Hz. Peygamber Hayber savaşı sırasında zehirlenmiştir. Bu savaş Hicrî 7. yılın başlarında vuku bulmuştur. (el-Butî, Fıkhu’s-Sîre, s. 329)
Hz. Enes ve Hz. Aişe’den yapılan rivayetlere göre, Hz. Peygamber bu zehirlemeden sonra hayatı boyunca zaman zaman bu zehirin etkisiyle hasta oluyordu, vücuduna ateş basıyor, acı hissediyor ve sıkıntı çekiyordu. (İbn Hacer, 10/247)
Hz. Aişe’nin rivayetinde şu ifadelere yer verilmiştir: “Resulullah(a.s.m) ölüm hastalığı içinde iken bana ‘Ey Aişe! Hayberde yediğim(zehirli) yemeğin acısını hep hissedegeldim. Şimdi ise, onun tesiriyle sırtımın/şahdamarımın koptuğunu hissediyorum’ buyurdu”(Buharî, Magazî, 83; İbn Hacer, 8/131).
Buna göre, Hz. Peygamber bu zehirlemeden yaklaşık üç-dört yıl sonra vefat etmiştir. Bu da Hz. Peygamberin korumasını vâd eden Maide Suresinin 67. ayetinin bir mucize olduğunun ayrı bir yansımasıdır. Çünkü bir zehir ki, üç-dört yıl sonra dahi tesirini göstermişse, dört yıl boyunca sebepler dairesinde olması gereken bu öldürücü tesirini askıya alan ancak Allah olabilir. Bu ise onun verdiği sözünü yerine getirdiğinin bir göstergesidir.

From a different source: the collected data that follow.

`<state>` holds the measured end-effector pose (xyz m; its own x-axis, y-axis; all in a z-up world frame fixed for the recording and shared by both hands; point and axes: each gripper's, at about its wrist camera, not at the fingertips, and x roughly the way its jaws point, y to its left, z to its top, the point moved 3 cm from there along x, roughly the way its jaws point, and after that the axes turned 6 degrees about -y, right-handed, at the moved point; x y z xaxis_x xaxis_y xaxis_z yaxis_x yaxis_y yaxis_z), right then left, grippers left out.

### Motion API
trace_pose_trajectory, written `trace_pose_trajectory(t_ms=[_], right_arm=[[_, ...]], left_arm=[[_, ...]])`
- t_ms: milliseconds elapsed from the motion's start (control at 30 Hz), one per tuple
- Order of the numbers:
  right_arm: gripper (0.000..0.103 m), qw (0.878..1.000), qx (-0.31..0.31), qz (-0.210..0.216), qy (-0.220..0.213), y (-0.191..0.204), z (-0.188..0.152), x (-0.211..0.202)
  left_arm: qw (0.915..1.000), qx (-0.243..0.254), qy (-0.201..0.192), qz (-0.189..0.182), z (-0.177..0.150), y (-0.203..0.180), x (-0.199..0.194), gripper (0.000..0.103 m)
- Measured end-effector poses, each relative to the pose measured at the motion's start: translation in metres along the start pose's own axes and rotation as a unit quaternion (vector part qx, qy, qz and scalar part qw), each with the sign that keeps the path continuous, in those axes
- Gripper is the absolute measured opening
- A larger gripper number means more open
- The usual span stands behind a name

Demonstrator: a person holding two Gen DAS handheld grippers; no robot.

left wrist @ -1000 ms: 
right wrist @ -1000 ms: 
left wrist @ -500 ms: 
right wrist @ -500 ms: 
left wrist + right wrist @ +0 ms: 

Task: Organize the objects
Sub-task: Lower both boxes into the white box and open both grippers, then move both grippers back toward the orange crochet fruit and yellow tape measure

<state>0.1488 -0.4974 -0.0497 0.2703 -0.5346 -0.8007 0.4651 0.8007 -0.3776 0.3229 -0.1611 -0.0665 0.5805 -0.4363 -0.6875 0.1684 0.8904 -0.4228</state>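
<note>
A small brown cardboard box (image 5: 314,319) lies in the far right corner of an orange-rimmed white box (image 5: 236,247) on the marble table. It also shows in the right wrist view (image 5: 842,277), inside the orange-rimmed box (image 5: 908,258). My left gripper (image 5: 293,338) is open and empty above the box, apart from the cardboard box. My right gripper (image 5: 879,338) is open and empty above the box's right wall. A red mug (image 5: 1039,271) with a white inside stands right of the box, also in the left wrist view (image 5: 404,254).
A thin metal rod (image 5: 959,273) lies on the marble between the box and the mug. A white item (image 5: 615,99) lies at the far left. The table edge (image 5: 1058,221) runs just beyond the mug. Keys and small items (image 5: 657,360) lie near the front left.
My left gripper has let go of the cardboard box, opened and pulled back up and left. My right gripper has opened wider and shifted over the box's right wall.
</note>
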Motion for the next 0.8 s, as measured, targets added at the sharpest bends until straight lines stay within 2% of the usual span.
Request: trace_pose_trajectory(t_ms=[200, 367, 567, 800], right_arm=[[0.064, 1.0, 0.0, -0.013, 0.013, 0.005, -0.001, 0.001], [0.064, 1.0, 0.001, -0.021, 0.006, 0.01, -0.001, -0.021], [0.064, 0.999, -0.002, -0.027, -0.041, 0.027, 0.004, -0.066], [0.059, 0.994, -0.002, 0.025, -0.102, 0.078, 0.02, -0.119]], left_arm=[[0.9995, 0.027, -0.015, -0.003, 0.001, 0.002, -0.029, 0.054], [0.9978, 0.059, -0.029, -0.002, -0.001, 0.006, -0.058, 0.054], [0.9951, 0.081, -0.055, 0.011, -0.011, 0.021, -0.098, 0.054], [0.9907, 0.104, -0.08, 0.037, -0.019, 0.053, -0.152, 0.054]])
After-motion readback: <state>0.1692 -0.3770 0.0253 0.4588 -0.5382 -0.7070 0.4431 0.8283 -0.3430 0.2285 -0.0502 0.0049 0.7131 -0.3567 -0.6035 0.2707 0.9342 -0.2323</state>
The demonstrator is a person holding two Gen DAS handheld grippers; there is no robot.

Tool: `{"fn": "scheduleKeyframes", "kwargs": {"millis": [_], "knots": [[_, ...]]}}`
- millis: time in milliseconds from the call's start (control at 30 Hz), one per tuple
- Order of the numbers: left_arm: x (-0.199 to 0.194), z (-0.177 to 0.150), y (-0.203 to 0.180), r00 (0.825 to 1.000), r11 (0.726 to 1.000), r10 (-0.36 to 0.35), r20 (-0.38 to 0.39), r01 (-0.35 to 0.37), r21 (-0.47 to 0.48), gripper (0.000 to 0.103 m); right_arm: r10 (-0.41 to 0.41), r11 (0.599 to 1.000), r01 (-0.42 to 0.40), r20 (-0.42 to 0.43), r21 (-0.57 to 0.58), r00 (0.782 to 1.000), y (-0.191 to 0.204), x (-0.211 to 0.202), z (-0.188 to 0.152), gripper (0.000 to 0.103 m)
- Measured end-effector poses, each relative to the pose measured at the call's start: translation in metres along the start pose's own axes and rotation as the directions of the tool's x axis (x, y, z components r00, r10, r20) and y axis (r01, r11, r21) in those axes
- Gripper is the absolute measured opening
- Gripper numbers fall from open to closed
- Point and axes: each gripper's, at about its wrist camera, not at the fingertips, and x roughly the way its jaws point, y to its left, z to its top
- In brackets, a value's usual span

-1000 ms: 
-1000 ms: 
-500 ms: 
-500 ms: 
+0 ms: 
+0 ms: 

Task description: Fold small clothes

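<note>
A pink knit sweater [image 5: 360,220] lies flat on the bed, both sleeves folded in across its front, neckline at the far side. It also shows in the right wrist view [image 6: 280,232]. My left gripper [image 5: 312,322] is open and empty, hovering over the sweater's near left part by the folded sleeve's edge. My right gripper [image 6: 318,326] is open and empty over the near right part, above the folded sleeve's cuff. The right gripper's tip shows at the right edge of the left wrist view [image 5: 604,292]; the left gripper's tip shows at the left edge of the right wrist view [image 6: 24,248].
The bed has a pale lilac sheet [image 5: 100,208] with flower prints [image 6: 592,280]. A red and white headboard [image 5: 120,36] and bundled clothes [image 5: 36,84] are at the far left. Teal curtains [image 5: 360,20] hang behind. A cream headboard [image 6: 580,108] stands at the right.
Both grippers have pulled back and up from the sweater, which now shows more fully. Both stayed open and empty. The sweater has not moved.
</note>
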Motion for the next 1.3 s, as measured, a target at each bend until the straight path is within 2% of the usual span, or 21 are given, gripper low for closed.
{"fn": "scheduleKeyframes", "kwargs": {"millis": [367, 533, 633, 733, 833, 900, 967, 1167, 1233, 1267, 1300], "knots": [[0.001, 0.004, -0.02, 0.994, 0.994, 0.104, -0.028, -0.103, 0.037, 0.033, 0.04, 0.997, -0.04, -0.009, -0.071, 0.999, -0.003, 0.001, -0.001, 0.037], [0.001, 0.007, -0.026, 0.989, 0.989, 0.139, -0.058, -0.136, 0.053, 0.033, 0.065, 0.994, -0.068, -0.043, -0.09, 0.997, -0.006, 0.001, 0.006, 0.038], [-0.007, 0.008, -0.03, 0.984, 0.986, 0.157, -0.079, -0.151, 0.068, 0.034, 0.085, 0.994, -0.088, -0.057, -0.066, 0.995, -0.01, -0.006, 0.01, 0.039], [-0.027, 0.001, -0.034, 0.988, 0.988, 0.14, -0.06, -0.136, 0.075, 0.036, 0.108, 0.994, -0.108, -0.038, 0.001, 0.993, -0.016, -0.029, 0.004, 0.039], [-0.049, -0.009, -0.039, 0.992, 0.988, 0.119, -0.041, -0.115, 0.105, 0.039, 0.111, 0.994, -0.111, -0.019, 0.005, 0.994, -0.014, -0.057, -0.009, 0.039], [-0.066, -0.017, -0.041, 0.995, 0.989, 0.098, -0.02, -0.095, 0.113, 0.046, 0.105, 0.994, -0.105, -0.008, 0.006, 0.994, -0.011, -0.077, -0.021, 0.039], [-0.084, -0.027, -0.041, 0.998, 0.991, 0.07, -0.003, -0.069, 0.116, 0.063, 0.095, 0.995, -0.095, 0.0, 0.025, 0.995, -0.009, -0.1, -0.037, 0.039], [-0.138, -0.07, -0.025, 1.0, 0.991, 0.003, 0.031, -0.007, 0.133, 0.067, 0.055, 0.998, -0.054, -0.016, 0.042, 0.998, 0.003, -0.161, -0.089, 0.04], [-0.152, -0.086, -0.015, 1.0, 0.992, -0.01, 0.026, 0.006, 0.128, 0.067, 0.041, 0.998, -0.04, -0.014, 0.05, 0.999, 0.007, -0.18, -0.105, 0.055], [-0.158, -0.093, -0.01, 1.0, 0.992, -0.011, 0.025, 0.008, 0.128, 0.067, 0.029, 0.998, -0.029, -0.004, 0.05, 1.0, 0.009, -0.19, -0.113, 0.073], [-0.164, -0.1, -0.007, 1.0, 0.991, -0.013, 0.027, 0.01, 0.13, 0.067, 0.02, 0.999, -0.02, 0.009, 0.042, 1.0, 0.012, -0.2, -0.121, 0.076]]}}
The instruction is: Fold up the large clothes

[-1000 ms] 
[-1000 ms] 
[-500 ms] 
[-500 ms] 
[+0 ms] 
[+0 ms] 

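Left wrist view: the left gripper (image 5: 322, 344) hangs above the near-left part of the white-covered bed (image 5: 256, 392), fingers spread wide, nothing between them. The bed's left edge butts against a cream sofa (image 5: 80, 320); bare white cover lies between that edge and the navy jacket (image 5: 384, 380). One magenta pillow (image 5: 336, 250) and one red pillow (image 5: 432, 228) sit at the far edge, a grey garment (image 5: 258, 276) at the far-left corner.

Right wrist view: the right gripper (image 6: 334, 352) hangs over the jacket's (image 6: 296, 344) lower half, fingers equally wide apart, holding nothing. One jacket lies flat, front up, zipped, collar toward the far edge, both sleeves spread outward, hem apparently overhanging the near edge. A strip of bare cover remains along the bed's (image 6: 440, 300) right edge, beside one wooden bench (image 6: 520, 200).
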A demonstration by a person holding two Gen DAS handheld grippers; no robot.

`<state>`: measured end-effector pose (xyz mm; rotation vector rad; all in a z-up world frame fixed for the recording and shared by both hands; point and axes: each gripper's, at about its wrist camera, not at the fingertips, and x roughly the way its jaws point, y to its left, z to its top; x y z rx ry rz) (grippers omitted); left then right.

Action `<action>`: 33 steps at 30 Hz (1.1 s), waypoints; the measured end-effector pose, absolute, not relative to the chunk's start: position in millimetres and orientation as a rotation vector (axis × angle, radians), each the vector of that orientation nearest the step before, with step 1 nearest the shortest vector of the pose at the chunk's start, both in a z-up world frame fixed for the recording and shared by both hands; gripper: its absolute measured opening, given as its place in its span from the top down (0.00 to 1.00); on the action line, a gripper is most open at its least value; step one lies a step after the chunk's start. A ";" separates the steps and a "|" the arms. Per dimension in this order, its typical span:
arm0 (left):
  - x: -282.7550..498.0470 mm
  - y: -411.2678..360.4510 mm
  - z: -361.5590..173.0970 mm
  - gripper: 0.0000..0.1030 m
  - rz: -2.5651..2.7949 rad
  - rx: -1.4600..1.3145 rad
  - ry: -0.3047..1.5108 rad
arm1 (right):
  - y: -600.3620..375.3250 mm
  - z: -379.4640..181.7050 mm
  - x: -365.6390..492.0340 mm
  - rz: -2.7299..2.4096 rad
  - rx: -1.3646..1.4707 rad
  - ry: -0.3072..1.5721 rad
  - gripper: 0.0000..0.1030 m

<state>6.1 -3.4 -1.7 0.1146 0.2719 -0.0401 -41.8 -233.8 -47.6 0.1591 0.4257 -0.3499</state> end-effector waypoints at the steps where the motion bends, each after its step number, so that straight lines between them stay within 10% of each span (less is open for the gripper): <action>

Bu aynı zamanda sebeplerin bağımsız olarak hiç bir etkilerinin olmadığını, Allah’ın izni olmadan onların hiç bir şeyin oluşmasına katkılarının bulunmayacağını göstermektedir. Kim bilir belki de Rahman ve Rahim olan Allah, habib-i ekremine nübüvvet, velayet ve şahadet mertebesini bir araya toplayarak huzuruna almak istediği için o zehirin etkisini de vefatına bir vesile kılmıştır.